50% unassigned sequences after taxonomy

Lu_Wang · August 6, 2020, 4:46am

Hi everyone,

I have tried to use my own classifiers to assign the rep-seqs under Qiime2, but the ratio of “unassigned” sequences is still about 50%, which can not be assigned to kingdom.

I found the question was that my sequences in rep-seqs.qzaIE_rep-seqs.qza (3.3 MB) is not listed forwardly. The sequences which list reversely cannot be assignedIE_taxonomy5.qza (1.2 MB) . I also searched the unassigned sequences in NCBI and could find them at least genus-level classification.

So, I suspect the problem is the repetitive sequences do not list at the right way.
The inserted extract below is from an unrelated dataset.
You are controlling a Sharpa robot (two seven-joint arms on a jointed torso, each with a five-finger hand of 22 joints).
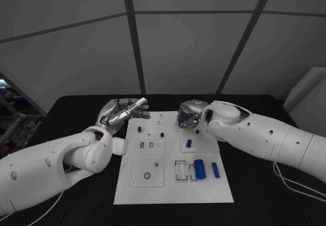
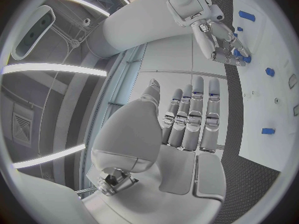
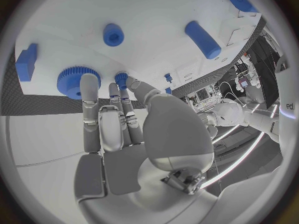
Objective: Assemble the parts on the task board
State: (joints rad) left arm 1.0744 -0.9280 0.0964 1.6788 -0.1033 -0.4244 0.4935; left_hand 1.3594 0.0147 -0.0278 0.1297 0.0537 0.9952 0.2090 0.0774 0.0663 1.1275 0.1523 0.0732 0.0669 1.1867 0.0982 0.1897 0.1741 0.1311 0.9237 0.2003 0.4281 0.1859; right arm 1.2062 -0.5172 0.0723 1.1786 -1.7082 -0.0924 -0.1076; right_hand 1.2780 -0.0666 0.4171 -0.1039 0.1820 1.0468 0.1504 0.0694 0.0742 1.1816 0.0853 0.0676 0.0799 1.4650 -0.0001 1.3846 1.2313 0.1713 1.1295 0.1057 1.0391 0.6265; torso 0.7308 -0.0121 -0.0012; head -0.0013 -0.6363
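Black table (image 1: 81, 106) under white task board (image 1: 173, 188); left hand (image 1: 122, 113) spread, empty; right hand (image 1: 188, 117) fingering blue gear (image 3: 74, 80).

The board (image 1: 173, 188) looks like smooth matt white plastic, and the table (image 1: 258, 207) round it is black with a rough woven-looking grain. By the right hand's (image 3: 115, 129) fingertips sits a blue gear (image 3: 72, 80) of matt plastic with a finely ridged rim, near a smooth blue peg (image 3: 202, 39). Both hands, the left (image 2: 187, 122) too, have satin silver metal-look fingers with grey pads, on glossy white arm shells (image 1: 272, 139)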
What can I do to converts the DNA sequence into its reverse and make the repetitive sequences all forwardly?

I input data by

qiime tools import \

--type SampleData[PairedEndSequencesWithQuality] \

--input-path /media/sf_Qiime/Rawdata/Potexperiment/test/IEManifest.csv \

--output-path /media/sf_Qiime/Rawdata/Potexperiment/test/IE.qza \

--input-format PairedEndFastqManifestPhred33

Thanks in advance!
Lucas

Nicholas_Bokulich · August 6, 2020, 3:52pm

Welcome @Lu_Wang!

From your description, it sounds like you are aware that the mixed orientation of your reads (mix of forward and reverse sequences) is causing the 50% unassigned rate. This is because the classify-sklearn method can only handle reads in a single orientation. They can be forward or reverse relative to the reference, but all query sequences must be oriented.
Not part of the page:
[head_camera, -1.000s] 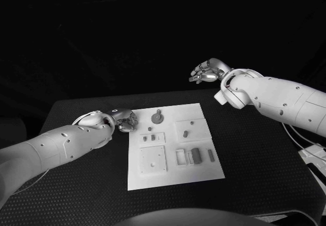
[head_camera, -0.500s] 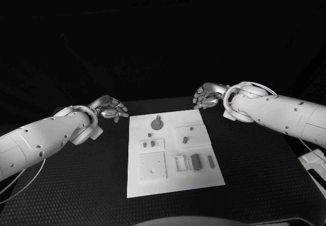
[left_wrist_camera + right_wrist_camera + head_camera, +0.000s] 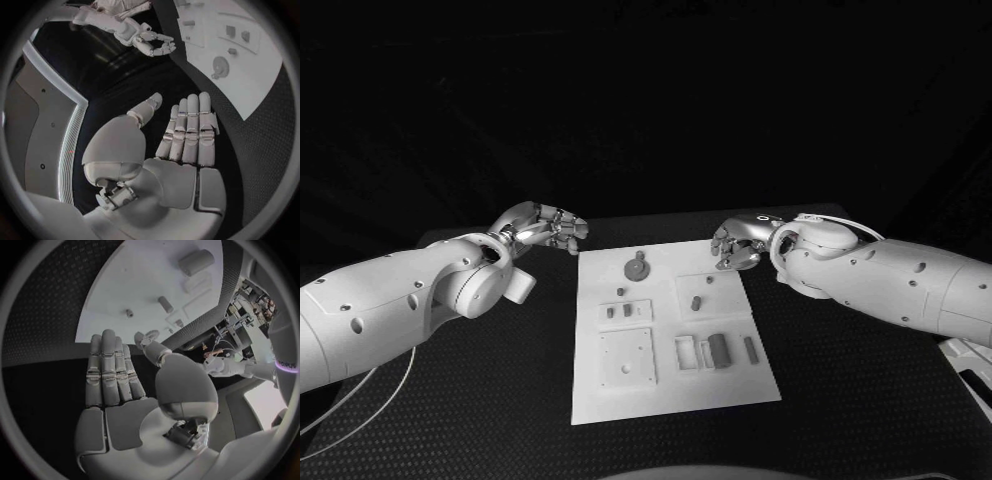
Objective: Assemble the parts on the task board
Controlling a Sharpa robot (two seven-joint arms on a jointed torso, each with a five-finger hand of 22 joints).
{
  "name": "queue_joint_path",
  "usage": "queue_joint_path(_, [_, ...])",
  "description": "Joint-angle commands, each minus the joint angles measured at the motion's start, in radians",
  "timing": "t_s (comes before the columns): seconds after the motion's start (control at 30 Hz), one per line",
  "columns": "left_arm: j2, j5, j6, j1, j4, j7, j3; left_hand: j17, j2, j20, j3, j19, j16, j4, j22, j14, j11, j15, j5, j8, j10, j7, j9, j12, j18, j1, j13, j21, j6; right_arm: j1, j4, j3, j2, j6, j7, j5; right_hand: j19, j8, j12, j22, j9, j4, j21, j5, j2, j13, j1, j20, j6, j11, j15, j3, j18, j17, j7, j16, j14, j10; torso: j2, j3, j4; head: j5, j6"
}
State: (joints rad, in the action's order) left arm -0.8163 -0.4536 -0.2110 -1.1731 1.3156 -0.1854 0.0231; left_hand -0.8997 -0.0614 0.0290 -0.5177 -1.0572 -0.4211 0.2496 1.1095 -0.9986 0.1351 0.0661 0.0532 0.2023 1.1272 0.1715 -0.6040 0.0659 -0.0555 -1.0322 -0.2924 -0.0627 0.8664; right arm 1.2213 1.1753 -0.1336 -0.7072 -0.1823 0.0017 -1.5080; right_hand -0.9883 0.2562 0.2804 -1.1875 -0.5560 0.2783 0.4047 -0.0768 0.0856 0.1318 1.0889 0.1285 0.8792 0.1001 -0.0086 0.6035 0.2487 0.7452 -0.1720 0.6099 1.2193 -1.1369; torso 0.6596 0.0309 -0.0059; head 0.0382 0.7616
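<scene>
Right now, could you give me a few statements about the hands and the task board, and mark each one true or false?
1. The left hand holds a part. False: it holds nothing, and the left wrist view shows its fingers stretched out flat.
2. The task board lies between the two hands. True.
3. The right hand is by the board's far right corner. True.
4. The round part lies at the board's near edge. False: it lies near the far edge.
5. The right hand grips the round part. False: it holds nothing, fingers extended.
</scene>
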Motion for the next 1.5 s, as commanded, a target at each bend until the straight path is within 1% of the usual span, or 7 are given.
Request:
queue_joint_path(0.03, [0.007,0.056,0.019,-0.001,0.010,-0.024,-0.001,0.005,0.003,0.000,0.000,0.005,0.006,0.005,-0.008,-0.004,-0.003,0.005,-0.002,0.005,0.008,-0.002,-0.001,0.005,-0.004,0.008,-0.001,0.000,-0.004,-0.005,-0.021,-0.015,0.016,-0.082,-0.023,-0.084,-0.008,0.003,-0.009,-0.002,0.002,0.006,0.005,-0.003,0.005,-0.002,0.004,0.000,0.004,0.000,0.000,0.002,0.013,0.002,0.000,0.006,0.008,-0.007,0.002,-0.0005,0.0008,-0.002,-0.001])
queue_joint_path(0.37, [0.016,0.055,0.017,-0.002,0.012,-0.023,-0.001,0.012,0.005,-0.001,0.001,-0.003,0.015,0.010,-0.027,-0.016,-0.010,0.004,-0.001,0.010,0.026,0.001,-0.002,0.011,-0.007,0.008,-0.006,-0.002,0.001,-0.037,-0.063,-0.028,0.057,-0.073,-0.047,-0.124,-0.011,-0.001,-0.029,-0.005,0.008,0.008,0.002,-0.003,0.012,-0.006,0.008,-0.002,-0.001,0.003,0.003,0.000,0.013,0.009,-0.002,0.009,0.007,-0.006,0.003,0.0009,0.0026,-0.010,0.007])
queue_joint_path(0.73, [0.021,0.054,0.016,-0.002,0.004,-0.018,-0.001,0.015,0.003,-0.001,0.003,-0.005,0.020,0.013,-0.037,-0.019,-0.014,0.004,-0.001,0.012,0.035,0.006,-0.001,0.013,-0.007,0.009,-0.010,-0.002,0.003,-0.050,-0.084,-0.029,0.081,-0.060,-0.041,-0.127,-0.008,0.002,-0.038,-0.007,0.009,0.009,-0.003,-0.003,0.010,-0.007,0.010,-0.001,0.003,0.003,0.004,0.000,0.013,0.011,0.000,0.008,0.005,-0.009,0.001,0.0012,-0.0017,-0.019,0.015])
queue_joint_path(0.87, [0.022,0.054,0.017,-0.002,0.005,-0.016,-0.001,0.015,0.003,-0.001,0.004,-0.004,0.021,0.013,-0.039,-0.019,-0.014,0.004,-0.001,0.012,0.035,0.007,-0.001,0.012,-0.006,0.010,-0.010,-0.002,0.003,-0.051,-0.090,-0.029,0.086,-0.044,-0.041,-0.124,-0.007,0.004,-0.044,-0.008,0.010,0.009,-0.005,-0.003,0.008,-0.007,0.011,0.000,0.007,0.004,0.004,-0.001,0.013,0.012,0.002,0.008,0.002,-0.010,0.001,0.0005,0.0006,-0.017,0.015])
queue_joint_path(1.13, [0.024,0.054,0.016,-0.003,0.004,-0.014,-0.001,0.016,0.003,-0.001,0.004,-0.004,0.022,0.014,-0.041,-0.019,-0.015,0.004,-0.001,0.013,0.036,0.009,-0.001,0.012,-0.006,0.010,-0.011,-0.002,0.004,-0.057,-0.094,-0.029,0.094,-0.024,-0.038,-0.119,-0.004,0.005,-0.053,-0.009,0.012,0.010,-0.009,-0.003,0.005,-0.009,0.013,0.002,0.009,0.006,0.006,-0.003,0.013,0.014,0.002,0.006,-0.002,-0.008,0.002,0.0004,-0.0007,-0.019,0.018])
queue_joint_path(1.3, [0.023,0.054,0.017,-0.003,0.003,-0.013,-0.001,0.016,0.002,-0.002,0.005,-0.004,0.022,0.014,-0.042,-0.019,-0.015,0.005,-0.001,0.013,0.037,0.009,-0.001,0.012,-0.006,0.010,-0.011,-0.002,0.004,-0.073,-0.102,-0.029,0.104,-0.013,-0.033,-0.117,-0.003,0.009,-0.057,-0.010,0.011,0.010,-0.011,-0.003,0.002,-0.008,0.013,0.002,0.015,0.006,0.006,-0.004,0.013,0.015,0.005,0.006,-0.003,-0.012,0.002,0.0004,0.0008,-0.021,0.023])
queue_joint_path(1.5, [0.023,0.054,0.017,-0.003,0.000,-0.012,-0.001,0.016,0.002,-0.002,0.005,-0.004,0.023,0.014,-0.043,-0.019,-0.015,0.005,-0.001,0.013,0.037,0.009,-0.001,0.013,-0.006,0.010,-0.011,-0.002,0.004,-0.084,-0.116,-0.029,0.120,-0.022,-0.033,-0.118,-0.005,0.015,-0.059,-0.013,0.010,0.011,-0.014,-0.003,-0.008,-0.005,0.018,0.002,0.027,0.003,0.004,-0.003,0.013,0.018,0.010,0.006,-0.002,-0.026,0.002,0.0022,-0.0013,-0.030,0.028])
If your sequences are in mixed orientations, you can do one of two things:

use the classify-consensus-vsearch method to classify your sequences, as this can classify reads in either orientation.
RESCRIPt has an orient-seqs method (see tutorial below) that will orient sequences relative to a reference database. This will allow you to orient your query sequences by comparing them to a reference database (which should presumably be all in forward direction), and then use classify-sklearn to classify those sequences.
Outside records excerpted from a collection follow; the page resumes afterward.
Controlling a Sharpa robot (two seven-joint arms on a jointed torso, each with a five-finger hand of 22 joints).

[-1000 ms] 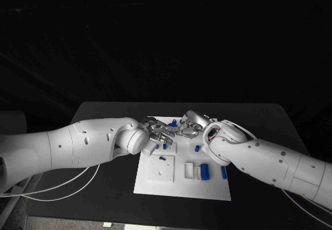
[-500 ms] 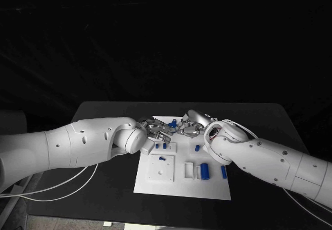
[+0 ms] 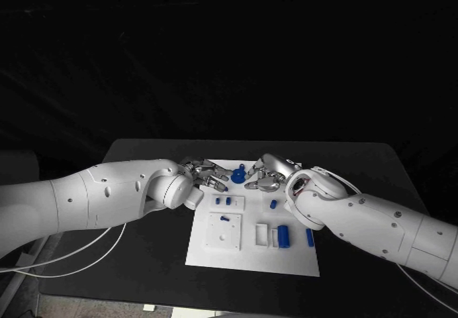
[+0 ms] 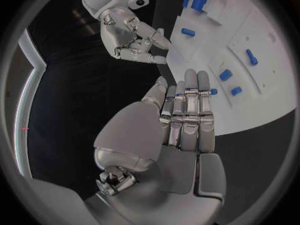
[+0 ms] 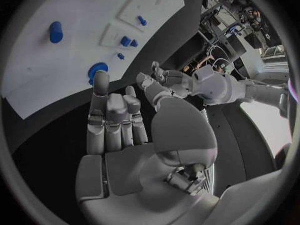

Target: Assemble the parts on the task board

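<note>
No legible txt on task board (image 3: 250, 255)

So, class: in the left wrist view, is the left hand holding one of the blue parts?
No. The left hand has its fingers stretched out straight with nothing in them, and the blue parts lie on the task board.

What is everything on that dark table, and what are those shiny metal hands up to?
Table: one, black, under everything.
Task board: one, white, middle of the table.
Parts: several, blue, scattered over the board; exact count unclear.
Round part: one, blue, at the board's far edge between the two hands.
Left hand: silver, fingers apart, holding nothing, at the board's far left corner.
Right hand: silver, fingers apart, holding nothing, beside the round part.
</note>
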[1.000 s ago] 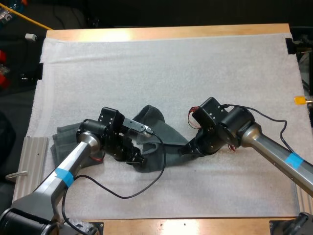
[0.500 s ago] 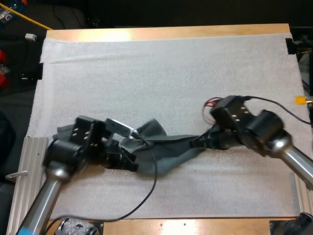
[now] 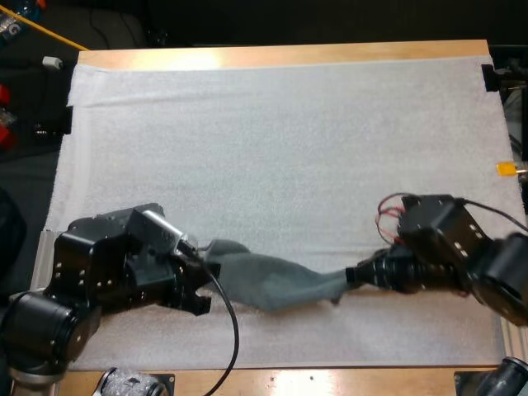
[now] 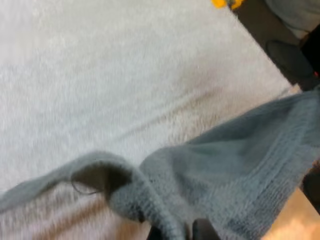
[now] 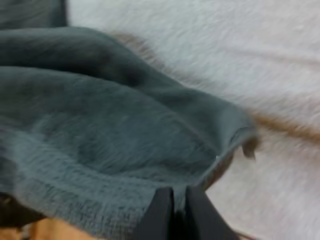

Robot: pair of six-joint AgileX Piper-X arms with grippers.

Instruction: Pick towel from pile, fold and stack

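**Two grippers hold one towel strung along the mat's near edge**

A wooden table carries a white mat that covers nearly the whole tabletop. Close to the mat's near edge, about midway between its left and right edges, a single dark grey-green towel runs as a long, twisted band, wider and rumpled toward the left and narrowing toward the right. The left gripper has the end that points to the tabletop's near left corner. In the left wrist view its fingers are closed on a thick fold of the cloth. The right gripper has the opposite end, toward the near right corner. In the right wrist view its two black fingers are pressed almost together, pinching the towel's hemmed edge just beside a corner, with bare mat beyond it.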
Let us know which method you use and what you find. Good luck!

Lu_Wang · August 7, 2020, 8:55am

Hi Nicholas_Bokulich

Thanks for your kind reply.

I also find another way to solve it. There are both forward and reverse sequences in my R1 or R2 files for one sample. So I try to select and cut sequences twice. I set R1 as the forward sequence first and cut the reverse sequences. And then I set R2 as the forward orientation and cut the reverse sequences. Finally, I combine them and got the all forward R1 and R2 file.

Here is the code I use:
qiime cutadapt trim-paired
--i-demultiplexed-sequences IE.qza
--p-adapter-f CTGTCTCTTATACACATCTGACGCTGCCGACGA
--p-front-f GTGCCAGCMGCCGCGG
--p-adapter-r CTGTCTCTTATACACATCTCCGAGCCCACGAGAC
--p-front-r CCGTCAATTCMTTTRAGTT
--p-cores 6
--p-discard-untrimmed
--o-trimmed-sequences IE-first.qza \

qiime tools export
--input-path IE-first.qza
--output-path IE1

qiime cutadapt trim-paired
--i-demultiplexed-sequences IE.qza
--p-adapter-f CTGTCTCTTATACACATCTCCGAGCCCACGAGAC
--p-front-f CCGTCAATTCMTTTRAGTT
--p-adapter-r CTGTCTCTTATACACATCTGACGCTGCCGACGA
--p-front-r GTGCCAGCMGCCGCGG
--p-cores 6
--p-discard-untrimmed
--o-trimmed-sequences IE1-second
qiime tools export
--input-path IE-second.qza
--output-path IE2

And use 'cat' order to combine the .fastq file in IE1 and IE2.

Here is the taxonomy resultexperiment_taxa-bar-plots6.qzv (461.9 KB) now

system · September 7, 2020, 2:55pm

This topic was automatically closed 31 days after the last reply. New replies are no longer allowed.